I have found my muse, and she is the embodiment of the museums of Eddie Bert. They just get more and more and more fun. For me, museums are no longer stiff, austere galleries where you go to learn and appreciate. No, the museums of Eddie Bert have shown me that museums are places of amusement. Today, I present, the Museum of Childhood.
This is Lauren joining the rally of the scary child mannequins. Unfortunately, in her eagerness to side with the children, she blocked the children out of view. But trust me, they were not Sunday's children.
At the museum, there were not a lot of old toys and not a lot of plaques to read, which was a real pleasure (save for one exhibit).
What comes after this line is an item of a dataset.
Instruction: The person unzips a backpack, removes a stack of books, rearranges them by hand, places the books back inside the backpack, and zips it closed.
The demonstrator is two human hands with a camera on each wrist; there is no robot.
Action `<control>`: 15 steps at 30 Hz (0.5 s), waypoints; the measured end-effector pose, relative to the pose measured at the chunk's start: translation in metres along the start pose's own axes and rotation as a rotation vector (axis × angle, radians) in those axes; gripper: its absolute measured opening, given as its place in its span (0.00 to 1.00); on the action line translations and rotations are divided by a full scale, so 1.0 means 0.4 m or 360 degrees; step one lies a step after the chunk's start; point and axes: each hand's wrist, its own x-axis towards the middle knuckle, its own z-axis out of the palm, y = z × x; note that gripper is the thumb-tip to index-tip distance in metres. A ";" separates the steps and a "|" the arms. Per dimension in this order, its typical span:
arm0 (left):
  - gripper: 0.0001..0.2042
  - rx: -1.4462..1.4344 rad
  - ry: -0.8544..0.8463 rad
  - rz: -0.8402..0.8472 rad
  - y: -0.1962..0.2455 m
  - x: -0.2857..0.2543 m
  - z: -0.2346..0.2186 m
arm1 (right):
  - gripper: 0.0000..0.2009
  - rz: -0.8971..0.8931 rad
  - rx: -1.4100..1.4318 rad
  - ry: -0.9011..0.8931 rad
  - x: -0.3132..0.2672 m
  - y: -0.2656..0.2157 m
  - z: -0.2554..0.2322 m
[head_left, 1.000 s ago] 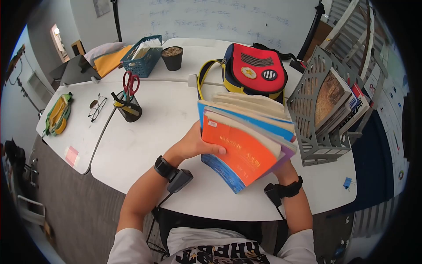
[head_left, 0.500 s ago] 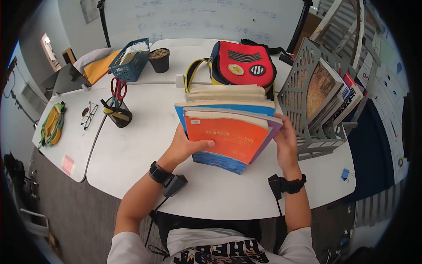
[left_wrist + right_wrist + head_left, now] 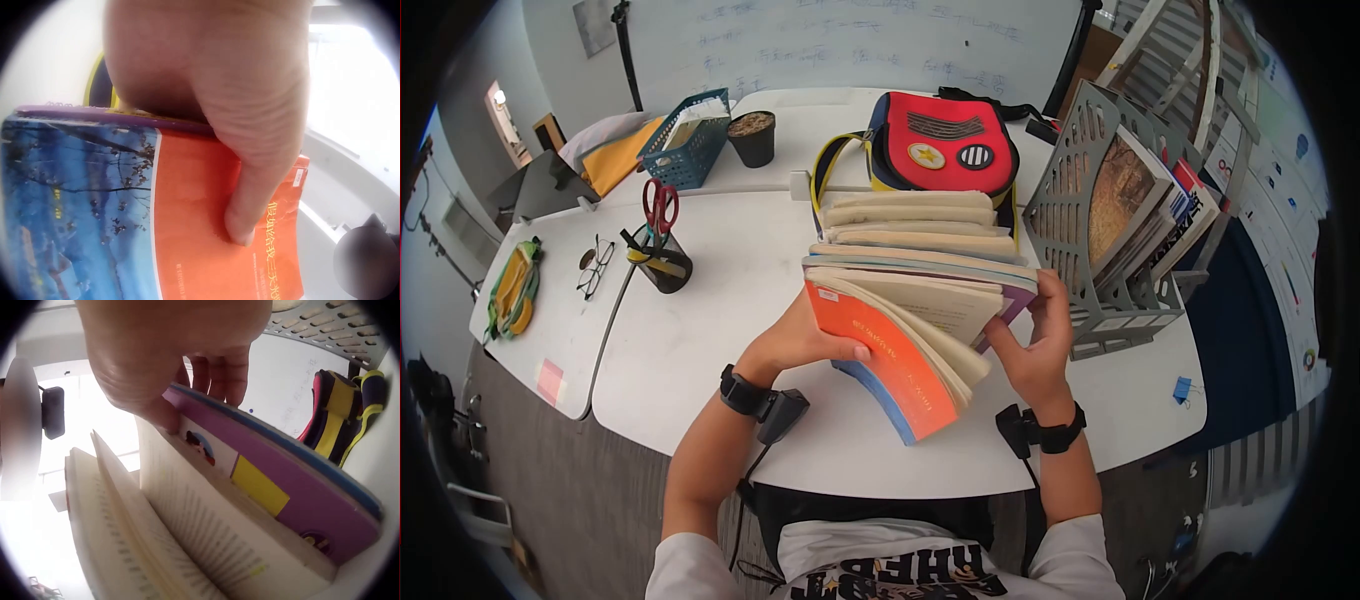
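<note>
Head view: above the white table (image 3: pixel 700 340), the left hand (image 3: pixel 800 340) pinches the orange book (image 3: pixel 880 350), thumb across its yellow Chinese title, atop a book stack (image 3: pixel 920 250). The right hand (image 3: pixel 1035 350) curls round the stack's right edge, thumb parting pages. Beyond stand a red bag (image 3: pixel 940 140) and grey file rack (image 3: pixel 1090 220).

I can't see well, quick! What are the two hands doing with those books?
Left hand: grips the stack of books, thumb on the orange book.
Right hand: holds the stack's other side, thumb parting the pages.
</note>
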 end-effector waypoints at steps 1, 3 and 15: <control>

My favorite was this doll house here, for some really loaded kid way back then. Check out the details in the butcher shop, with all sorts of cuts of tiny meat. I wish I had a doll house like that when I was a kid, but no, I had to settle for a Barbie mobile home.
I took the picture from two angles, then stitched it together to double the viewing pleasure. Oh, it's been too long since I've had a prime rib. Somebody take me out to a proper dinner, please.
And here, to prove that I don't lurk around city museums all by myself, is a picture of Scottish Friend Hannah, putting on a puppet show for us. Behind the puppet theatre, we found, in addition to some puppets, empty bags of chips. Not cool to litter in children's museum, people, not cool.
Also not cool in the museum: the dolls. Their houses were meat-tastic and meat-beautiful, but the dolls were a reminder of how harsh and caustic life was back then and also that people used to be racists.
Exhibit #1: Asian doll with really angry eyes.
Exhibits #2: Blackface 'golly' dolls. These 'gollies' were a part of some children's book series that people loved and the images were used for a brand of jams that managed to resist protests until 2001. (It spun out some crap about how "the golly was simply a 'loveable' nursery character that symbolised warmth and had no connection with black people" that no one believed.) That's just 5 years ago! And even now, I see golly dolls being sold at a little knick-knack shop a couple of blocks down, as some hip, retro item. And even the museum, where I got these nice history tidbits fails to acknowledge any racist undertones in any of the labels and plaques. It's only on their website that they mention these things.
Exhibit #3: Exotic African doll. Check out them ear rings.
These last dolls aren't racist, as far as I can make out, but I loved the little one with the t-shirt in the middle, with her wild, crazy hair and modern look. She looks totally out of place, but also looks like she's trying hard to blend in. And has the best shifty doll eyes ever.